Celebrate the feminist and women movements 1975-2015
Source: International presentation Association
UNCSW59 is the abbreviation for the 59th annual United Nations Conference on the Status of Women (UNCSW) being held in New York City from March 9 to 20. UNCSW is the principal global intergovernmental organization working on gender equality and empowerment for women. The commission focuses on issues such as including girls in education for all children, eliminating violence against women and girls, improving maternal and childbirth health, and empowering women to achieve political and social leadership roles.
This year’s UNCSW is particularly significant, because it is also the 20th anniversary of the Beijing Declaration and Platform for Action established in 1995 in Beijing at the Fourth World Conference on Women. Implementing the Beijing Platform for Women is this year’s UNCSW theme. According to the UN, the Beijing Platform for Action was when:
…an unprecedented 17,000 participants and 30,000 activists streamed into Beijing for the opening of the Fourth World Conference on Women in September 1995. They were remarkably diverse, coming from around the globe, but they had a single purpose in mind: gender equality and the empowerment of all women, everywhere.

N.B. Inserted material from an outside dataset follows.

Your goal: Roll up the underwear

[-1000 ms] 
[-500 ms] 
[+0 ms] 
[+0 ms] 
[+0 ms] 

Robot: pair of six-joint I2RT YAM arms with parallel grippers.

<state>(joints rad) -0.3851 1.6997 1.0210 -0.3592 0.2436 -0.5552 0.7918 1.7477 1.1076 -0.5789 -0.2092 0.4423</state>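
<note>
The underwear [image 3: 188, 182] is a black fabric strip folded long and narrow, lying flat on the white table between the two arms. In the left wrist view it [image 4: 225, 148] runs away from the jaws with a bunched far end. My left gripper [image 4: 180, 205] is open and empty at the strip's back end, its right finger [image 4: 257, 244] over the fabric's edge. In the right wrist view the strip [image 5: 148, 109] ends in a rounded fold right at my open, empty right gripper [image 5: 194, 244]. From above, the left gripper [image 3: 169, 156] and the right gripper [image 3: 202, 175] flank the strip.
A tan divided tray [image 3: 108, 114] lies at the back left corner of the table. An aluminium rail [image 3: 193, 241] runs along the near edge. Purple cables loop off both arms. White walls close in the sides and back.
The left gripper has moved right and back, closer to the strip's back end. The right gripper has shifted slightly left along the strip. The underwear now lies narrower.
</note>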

Two weeks of political debate followed, heated at times, as representatives of 189 governments hammered out commitments that were historic in scope. Thirty thousand non-governmental activists attended a parallel Forum and kept the pressure on, networking, lobbying and training a global media spotlight. By the time the conference closed, it had produced the Beijing Declaration and Platform for Action, the most progressive blueprint ever for advancing women’s rights.
However, as can be seen in a message from Director Mlambo-Ngcuka to “step it up” for gender equality, the world has fallen far short of its lofty goals established two decades ago, and women together with men are called to action to make gender equity a reality.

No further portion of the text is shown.